Well, Howard designed that version, but the new version we’re using [in JLA # 15] ... is in his dress uniform from Heaven ... . So that’s a new look for him.

- I’ll be looking forward to that.

Yeah.

- O.K., let me ask you another question about continuity. In the past, you’ve done a lot of work with DC’s continuity. In ANIMAL MAN, you pulled a lot of it together and made it work. In JUSTICE LEAGUE every month you’re busy balancing the continuity of the characters with where they’re appearing, and you’re trying to balance the League’s history with its present. In DOOM PATROL, you brought back Mr. Morden. [Both laugh.] So—do you actually enjoy playing with all that continuity?

Oh, yeah, I do. It’s kind of an jazzy thing. In your head, there would be no jazz gauge or blues gauge. But in reality, you’ve got the twelve-bar blues—and the six-, or whatever you want to use to play it—but within that framework, you can go creative. That’s kind of what Jimi Hendrix did for me. And it’s kind of approaching a comic in the same way.

- That’s a refreshing thing to hear when so many people are talking about continuity as a necessary evil.

Yeah, well, you know, I have a lot of problems with it. But there’s also lots you can do with it. I think it should be a lot more flexible in a sense. For some things, I feel.

You know, someone was talking to me about JUSTICE LEAGUE 5, and I had Metamorpho’s funeral in there. You know Java, who’s the old manservant of Simon Stagg from the first series in the ‘60s? I had him at the funeral, but someone said to me, "You know, Java’s dead." No, I didn’t know it at all.

Continuity can be difficult because it’s just impossible to know everything when you’re working for a company that spins 800 books a month. So I can’t. I’m winging it a lot of the time, hoping it works out.

- You were talking about playing the blues—

Yeah.

- —and you’ve talked a lot over the past couple of years about the punk musicians and their influence on rock-and-roll.

Mm-hm.

- This an arguably comics-related question: Do you consider yourself a punk writer? It seems to show a lot—

Ah, yeah, I guess I do. [Laugh.] Yeah, I mean I grew up in that period. ... [T]here’s no nostalgia in it to me when I look back on it or when I hear the idea of the Sex Pistols reforming, but those attitudes kind of formed me when I was a teen-ager, so I guess it’s still there. In things like THE INVISIBLES and even JUSTICE LEAGUE, you can see it. You know, there’s all this gung-ho, but at the same time I think, hanging around, there’s paranoia.

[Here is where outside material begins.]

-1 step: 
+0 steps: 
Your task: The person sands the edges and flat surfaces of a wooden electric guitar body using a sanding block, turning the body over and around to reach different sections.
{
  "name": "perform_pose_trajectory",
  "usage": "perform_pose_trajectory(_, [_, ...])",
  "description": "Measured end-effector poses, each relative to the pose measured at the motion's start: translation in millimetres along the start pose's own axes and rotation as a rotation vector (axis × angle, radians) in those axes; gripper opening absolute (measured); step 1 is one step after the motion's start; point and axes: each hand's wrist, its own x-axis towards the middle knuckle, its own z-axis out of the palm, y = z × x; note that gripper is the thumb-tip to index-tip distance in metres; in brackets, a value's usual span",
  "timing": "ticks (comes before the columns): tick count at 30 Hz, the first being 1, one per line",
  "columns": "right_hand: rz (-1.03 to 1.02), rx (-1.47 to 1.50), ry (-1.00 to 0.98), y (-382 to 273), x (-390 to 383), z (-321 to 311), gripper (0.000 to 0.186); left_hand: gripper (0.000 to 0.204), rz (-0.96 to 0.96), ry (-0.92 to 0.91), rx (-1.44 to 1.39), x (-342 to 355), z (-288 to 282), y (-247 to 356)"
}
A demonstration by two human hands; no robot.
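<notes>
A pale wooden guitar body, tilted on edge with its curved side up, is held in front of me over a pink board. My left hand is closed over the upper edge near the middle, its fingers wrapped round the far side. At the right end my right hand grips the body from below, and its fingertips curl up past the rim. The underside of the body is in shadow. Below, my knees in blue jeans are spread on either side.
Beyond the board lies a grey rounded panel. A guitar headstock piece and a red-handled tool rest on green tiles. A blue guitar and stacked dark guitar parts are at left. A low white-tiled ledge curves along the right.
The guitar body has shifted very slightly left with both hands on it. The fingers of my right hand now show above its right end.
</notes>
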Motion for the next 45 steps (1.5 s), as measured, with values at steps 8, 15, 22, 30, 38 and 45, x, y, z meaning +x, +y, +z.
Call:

- Since you’re talking about both THE INVISIBLES and JUSTICE LEAGUE, here’s a question I’ve been wanting to ask you for quite a while: Between the two books, it seems like you’re tackling the whole idea of the team book from two completely different directions.

Yeah.

- And you’re doing it at the same company, which is a nice thing to see.

[Laugh.]

- Ten years ago I don’t know if that would have been possible. What are the similarities and the differences that you can see between the two books?

Ahhh. The similarities are that there’s a team, and both teams are pretty much super-heroes, as such. THE INVISIBLES is set in something like the real world. I don’t know anyone who can do that level of magic or telepathic stuff to that degree, so obviously they’re super-heroes.

[Laugh.]

THE INVISIBLES is a comic book aimed at adults but pertaining to young people. But in actual fact—maybe you’ve asked me this question before, now I think of it—I’m actually telling the same story in both books, you know.

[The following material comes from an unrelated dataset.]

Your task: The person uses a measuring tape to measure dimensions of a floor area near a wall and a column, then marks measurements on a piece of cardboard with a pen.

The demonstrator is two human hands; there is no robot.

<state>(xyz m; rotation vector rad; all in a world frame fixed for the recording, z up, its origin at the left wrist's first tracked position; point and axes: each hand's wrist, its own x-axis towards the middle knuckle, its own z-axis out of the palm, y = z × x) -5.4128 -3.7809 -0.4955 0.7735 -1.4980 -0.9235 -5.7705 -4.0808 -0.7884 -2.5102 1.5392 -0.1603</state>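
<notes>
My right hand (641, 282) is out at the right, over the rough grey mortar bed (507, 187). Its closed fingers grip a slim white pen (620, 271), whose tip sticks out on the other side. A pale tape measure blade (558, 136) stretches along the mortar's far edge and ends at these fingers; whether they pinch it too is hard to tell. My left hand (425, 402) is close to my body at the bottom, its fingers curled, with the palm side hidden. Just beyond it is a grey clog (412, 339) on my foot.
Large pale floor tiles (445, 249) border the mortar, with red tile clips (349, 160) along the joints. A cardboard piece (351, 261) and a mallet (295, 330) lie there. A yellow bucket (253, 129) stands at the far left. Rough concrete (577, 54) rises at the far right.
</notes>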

The same ideas and the same responses to the world are going into both books, even though the Justice League kind of represents order and the Invisibles represent chaos. ... But beyond that, I can’t know anymore. Obviously there’s less similarities that differences, but from where I am, you know, I’m writing one one day and then one the next day.

- I was just wondering if that was intentional when you began JUSTICE LEAGUE, since you are planning to bring both books to their climax[es] in 2000, or thereabouts.

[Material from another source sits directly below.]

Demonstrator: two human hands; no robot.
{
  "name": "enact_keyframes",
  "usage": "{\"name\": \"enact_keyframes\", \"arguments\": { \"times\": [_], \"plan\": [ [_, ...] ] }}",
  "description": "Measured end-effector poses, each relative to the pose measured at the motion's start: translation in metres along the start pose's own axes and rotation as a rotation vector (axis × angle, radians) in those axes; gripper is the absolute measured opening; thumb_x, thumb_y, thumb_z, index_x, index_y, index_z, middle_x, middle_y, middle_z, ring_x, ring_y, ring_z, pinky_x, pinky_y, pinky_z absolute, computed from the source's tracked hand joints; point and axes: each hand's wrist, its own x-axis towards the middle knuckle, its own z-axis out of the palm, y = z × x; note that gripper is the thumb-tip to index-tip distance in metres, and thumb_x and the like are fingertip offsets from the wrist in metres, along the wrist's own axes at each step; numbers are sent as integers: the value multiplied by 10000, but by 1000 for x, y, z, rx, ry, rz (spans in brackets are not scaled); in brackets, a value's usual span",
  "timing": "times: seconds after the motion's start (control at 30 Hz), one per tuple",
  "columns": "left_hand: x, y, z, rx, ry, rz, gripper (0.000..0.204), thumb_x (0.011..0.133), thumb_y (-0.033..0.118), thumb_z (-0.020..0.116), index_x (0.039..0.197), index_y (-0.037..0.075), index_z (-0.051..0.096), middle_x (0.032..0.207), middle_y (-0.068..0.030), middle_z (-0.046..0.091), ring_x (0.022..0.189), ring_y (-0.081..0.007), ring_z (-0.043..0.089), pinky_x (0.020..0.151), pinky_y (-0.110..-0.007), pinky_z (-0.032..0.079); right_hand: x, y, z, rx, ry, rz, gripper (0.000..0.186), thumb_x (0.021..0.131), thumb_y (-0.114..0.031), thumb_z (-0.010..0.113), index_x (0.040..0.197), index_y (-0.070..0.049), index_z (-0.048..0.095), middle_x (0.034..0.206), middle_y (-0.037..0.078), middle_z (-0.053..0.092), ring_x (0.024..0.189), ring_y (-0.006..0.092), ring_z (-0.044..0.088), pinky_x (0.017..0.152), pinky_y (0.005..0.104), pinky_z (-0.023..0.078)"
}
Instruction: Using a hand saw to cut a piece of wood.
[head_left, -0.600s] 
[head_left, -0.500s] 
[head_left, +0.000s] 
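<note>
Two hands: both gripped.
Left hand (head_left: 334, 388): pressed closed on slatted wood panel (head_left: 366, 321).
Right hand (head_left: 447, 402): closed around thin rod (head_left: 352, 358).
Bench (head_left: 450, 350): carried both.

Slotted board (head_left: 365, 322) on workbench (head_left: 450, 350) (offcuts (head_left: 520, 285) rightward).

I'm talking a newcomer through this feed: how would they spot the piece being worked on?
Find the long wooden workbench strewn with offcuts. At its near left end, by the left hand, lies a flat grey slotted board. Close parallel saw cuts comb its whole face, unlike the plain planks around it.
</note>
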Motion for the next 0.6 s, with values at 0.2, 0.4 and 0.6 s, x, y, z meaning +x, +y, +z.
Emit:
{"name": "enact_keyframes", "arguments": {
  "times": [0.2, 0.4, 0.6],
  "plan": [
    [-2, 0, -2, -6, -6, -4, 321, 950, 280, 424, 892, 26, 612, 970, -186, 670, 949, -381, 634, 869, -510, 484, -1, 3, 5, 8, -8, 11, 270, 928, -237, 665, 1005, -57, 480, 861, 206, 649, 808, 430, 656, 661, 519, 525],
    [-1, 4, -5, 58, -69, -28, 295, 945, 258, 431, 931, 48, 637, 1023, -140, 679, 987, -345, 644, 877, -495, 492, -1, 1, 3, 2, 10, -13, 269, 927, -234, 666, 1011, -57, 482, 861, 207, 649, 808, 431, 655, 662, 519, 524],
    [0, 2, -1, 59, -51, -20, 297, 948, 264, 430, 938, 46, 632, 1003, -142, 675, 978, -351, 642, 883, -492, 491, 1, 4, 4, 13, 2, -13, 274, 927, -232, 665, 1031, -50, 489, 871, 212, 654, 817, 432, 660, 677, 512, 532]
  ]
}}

Yeah, I don’t think it was intentional, but it’s almost as if it’s psychologically intentional, because somewhere deep down part of your brain is saying, "Do this, do this."

It’s overwork.

- End everything when everything else [ends], I guess.

Yeah. If I can, I kind of trust in that. [Laugh.]

I didn’t really make plans for it, and obviously I didn’t think when I sat down, "I’ll do JUSTICE LEAGUE like THE INVISIBLES" because the two just aren’t the same. But there is a certain spirit from THE INVISIBLES that’s crossing over to JUSTICE LEAGUE. Also, some of the weirder speculations of INVISIBLES are coming up in JUSTICE LEAGUE—in a lot more simplified form.

- That’s interesting. It reminds me of when Gerard Jones was doing the JUSTICE LEAGUE EUROPE book at the same time he was writing MOSAIC. I don’t know if you read either of those books—

Yeah.

- —but there were similar themes handled differently in both books. It was quite a thrill to see how he juggled both of those at the same time.

Yeah, well, now that’s something that I do like to see, but most writers (and particularly in America) will—you know, they’ll either stay in the mainstream or they’ll do the undergrounds. And never the twain shall meet. And I kind of like to see someone doing both.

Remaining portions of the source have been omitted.